> **PROBLEM REQUIREMENTS**
The required result is a copy of each line below in which "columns" appears.

DATASET EXTRACT Block Start

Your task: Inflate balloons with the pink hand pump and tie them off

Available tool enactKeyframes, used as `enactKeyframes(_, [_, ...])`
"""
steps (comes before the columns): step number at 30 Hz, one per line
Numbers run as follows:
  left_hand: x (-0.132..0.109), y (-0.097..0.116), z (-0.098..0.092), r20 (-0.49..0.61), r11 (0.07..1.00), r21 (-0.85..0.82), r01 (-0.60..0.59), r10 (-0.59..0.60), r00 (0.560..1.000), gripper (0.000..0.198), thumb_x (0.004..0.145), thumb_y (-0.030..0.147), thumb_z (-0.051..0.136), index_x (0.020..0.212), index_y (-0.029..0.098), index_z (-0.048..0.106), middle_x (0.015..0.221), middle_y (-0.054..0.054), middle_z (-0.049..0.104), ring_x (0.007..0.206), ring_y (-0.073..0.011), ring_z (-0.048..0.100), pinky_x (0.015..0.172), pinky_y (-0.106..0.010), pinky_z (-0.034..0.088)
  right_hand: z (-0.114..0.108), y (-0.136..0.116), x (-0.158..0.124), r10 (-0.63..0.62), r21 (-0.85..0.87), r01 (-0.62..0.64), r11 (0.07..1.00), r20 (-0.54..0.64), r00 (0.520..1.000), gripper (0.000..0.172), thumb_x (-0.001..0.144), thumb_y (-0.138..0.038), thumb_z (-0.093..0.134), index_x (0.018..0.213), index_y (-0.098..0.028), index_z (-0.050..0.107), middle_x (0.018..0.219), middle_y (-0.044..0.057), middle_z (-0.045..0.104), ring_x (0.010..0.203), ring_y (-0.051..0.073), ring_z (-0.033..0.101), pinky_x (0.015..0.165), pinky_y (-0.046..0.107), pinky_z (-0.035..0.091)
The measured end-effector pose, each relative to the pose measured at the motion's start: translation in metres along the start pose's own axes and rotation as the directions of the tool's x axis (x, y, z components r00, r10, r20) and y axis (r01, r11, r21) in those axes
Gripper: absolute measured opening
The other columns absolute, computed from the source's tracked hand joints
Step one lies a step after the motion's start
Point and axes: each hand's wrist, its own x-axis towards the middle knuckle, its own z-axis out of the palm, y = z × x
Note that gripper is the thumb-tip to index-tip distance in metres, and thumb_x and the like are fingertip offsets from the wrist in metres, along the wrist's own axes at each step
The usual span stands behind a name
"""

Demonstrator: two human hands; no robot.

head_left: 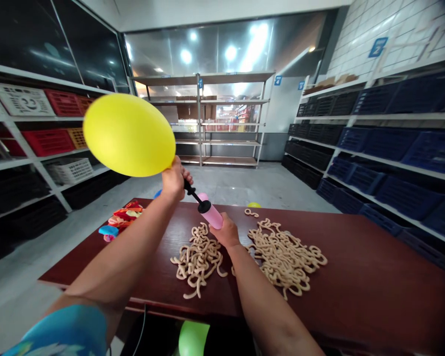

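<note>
A large inflated yellow balloon (129, 136) points up and left from my left hand (175, 180), whose fingers are closed round its neck at the black end of a hand pump. The pump (212, 214) has a pink barrel and a black rod between my hands. My right hand (226, 231) grips the pink barrel. Below the pump lies a pile of beige curled pieces (199, 259) on the dark red table (359, 267). A larger pile of the same pieces (284, 257) is right of my right hand.
Uninflated coloured balloons (124, 217) lie at the table's left end. A green balloon (193, 338) shows below the near edge. Shelves with crates (61, 101) stand left, dark crates (396, 143) right, and a metal rack (230, 76) behind.
</note>
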Motion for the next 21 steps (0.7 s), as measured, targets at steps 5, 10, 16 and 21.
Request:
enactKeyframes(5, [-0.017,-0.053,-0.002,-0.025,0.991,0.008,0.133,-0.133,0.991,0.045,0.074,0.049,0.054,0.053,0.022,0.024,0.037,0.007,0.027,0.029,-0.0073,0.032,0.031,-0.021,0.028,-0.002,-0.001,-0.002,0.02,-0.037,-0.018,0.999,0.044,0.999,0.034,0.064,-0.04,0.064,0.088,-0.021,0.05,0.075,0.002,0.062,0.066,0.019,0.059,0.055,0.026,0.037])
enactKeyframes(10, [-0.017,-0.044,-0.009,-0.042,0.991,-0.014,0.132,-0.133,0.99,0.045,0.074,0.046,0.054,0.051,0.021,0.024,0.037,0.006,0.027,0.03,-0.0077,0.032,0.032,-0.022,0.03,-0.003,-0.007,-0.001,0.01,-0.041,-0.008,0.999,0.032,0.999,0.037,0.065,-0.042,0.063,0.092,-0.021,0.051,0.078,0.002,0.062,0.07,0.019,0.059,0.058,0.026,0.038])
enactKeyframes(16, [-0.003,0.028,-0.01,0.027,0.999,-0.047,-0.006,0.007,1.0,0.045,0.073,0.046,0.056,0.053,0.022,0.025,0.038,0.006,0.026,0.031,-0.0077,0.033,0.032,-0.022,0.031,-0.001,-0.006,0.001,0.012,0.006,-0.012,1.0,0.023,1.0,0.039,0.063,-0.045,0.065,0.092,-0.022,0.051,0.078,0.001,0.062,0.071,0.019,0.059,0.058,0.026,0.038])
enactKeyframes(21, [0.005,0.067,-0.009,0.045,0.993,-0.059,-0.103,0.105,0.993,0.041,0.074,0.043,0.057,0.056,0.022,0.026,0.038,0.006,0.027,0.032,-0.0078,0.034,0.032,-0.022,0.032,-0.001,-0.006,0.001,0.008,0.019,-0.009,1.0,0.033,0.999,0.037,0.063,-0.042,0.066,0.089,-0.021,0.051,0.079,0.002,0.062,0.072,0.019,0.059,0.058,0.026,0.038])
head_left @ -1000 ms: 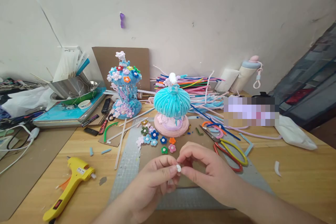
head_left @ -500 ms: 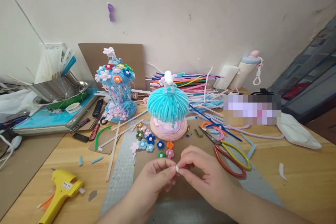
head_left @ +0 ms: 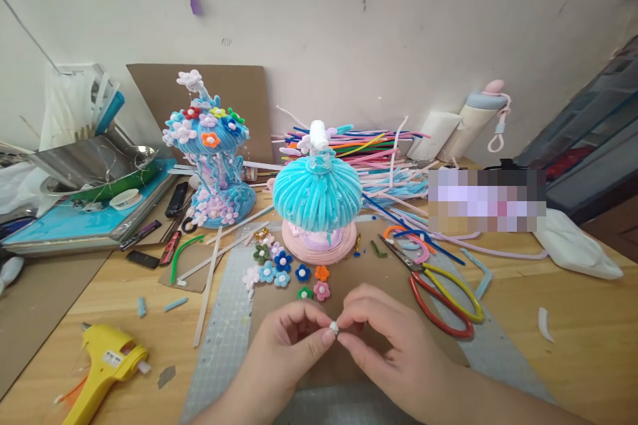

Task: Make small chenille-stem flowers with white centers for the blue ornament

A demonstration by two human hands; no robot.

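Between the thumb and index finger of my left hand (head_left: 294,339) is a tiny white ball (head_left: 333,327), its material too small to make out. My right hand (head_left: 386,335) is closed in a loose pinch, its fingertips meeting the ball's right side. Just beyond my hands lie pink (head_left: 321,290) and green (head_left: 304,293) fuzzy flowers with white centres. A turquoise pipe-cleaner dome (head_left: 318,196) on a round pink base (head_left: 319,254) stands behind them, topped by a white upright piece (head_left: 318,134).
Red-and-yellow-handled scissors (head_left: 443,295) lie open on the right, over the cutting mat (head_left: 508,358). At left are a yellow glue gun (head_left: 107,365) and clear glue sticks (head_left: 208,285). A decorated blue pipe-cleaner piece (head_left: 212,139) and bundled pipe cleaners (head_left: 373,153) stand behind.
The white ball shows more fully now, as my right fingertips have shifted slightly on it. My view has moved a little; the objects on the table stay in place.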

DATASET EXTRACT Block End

> **ANSWER FOR THIS EXERCISE**
steps (comes before the columns): step number at 30 Hz, one per line
The other columns absolute, computed from the source's tracked hand joints

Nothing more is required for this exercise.